_Task objective_
Copy exactly the lines of the records below, starting at the line that contains "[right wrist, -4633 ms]" and continuing through the last line, both included; omit any pictures.

(Extracted records)
——
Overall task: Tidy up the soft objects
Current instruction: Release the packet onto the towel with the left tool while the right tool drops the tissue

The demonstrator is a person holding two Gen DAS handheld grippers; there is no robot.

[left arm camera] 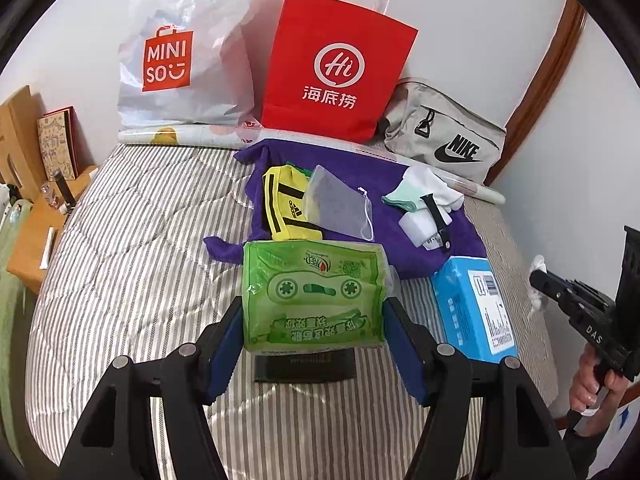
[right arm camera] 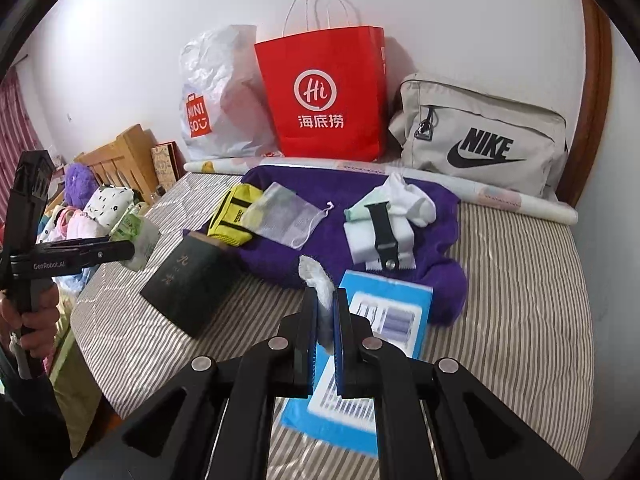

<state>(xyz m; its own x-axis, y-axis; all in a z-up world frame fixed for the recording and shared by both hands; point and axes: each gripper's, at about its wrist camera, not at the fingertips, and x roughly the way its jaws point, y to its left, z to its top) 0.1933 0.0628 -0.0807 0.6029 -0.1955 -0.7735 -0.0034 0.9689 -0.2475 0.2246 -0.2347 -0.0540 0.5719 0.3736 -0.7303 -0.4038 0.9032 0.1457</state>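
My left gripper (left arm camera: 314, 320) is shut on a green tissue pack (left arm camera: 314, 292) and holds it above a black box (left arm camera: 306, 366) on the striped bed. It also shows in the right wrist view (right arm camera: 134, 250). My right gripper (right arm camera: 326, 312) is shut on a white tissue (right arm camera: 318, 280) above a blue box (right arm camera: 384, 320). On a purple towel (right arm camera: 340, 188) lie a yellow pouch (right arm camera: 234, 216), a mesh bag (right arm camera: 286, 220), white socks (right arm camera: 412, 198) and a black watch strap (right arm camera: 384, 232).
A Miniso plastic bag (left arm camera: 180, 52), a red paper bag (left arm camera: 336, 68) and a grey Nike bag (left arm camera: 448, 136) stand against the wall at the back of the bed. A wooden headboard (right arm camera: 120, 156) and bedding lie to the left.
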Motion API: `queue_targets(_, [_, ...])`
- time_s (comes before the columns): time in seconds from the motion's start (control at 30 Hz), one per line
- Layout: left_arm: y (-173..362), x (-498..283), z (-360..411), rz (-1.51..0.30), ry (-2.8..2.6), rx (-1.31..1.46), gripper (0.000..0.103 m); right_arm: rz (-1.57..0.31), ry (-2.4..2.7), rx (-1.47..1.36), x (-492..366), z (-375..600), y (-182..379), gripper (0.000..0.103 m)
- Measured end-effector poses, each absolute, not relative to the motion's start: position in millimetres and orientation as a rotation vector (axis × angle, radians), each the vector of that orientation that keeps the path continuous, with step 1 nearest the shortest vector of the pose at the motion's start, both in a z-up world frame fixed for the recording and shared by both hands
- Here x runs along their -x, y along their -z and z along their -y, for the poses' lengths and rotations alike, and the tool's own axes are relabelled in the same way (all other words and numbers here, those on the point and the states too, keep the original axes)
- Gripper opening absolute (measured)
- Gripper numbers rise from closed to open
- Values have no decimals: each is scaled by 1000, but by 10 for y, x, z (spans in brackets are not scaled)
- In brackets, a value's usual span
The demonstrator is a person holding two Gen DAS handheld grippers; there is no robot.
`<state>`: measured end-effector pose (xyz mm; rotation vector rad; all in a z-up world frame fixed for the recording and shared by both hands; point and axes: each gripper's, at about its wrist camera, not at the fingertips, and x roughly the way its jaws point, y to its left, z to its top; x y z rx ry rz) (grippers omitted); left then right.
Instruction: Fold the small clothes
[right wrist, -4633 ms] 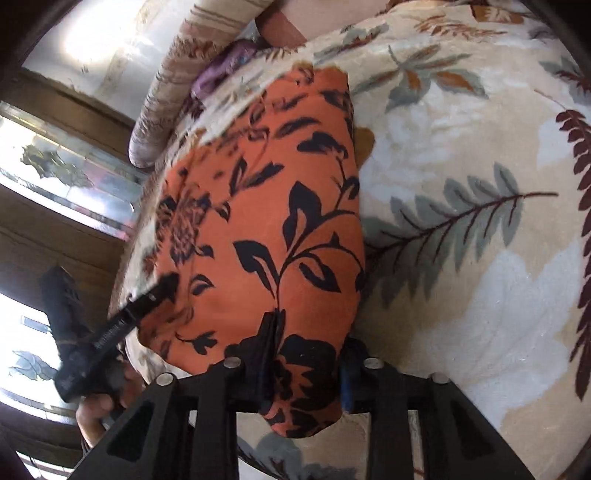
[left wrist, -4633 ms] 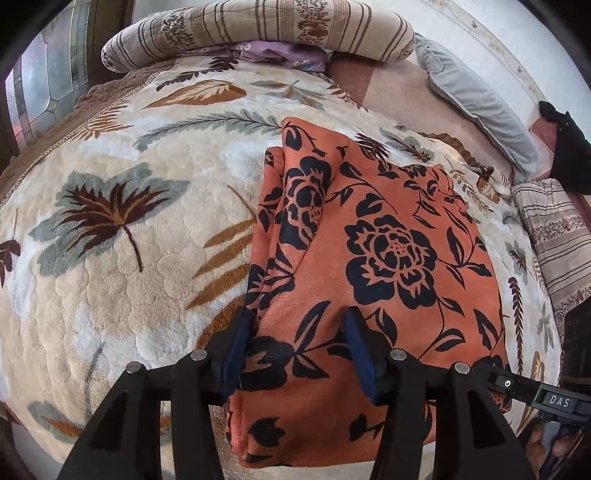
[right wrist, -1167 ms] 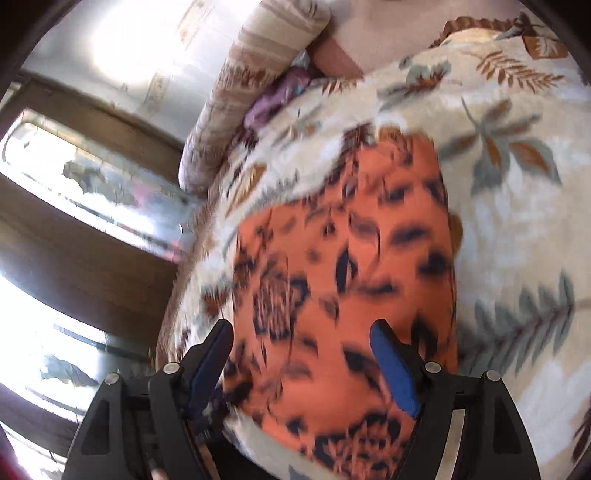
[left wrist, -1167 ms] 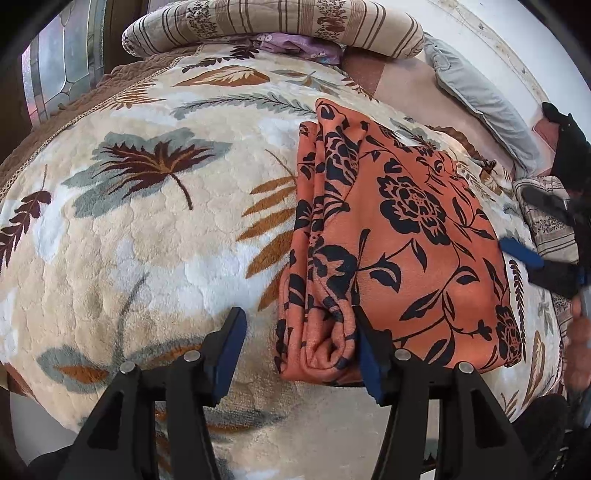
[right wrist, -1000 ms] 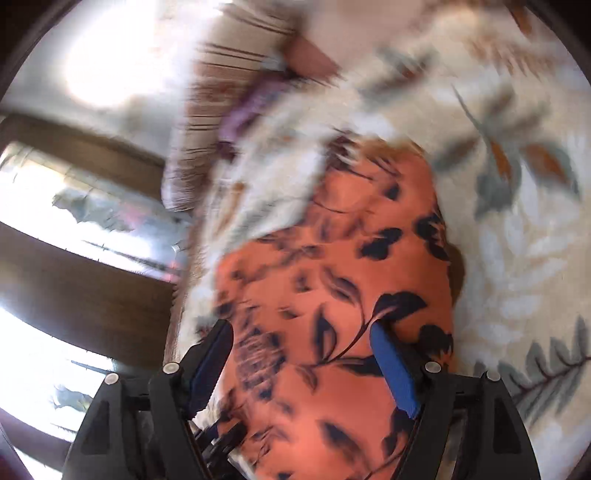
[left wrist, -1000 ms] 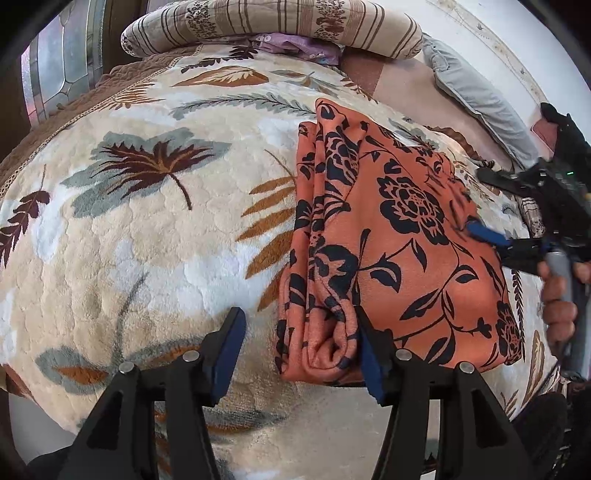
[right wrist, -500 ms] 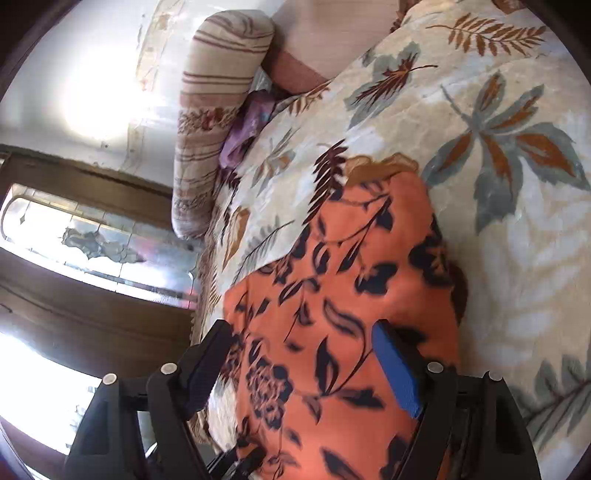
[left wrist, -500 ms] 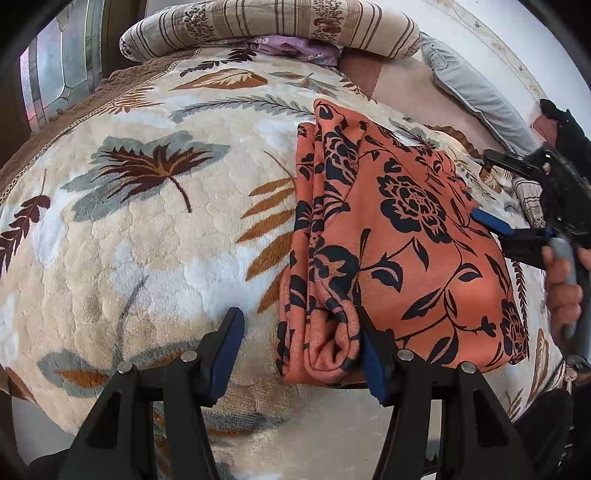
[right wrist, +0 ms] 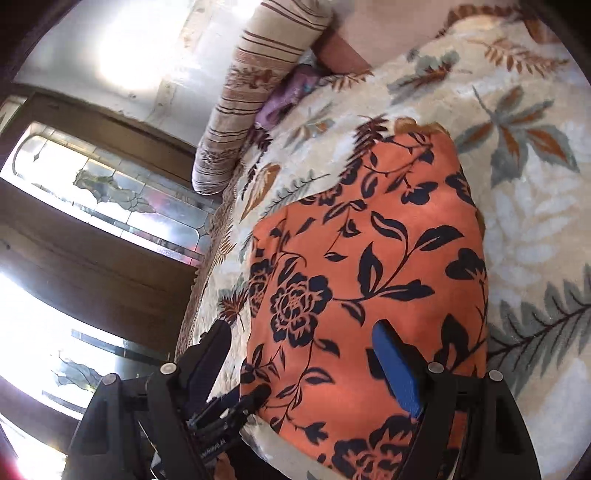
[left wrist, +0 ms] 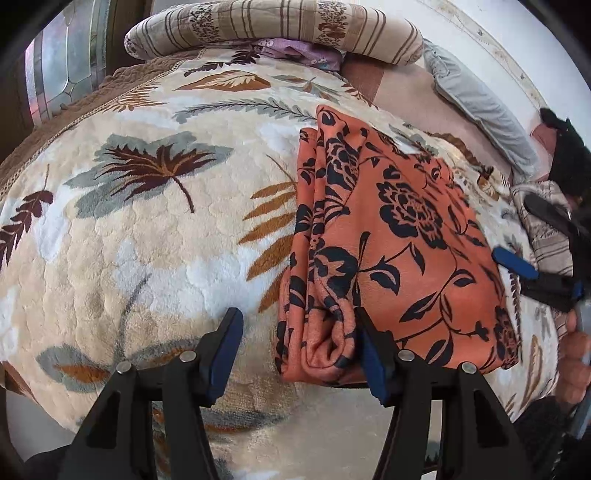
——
_Solution_
[right wrist, -4633 ms] 
[left wrist, -4633 ms] 
[right wrist, -1167 ms] 
[left wrist, -1167 ms] 
[right wrist, -1000 ms] 
[left wrist, -1000 ms] 
[right wrist, -500 ms] 
[left wrist, -500 ms] 
[right wrist, +0 ms] 
[left wrist, +0 ms] 

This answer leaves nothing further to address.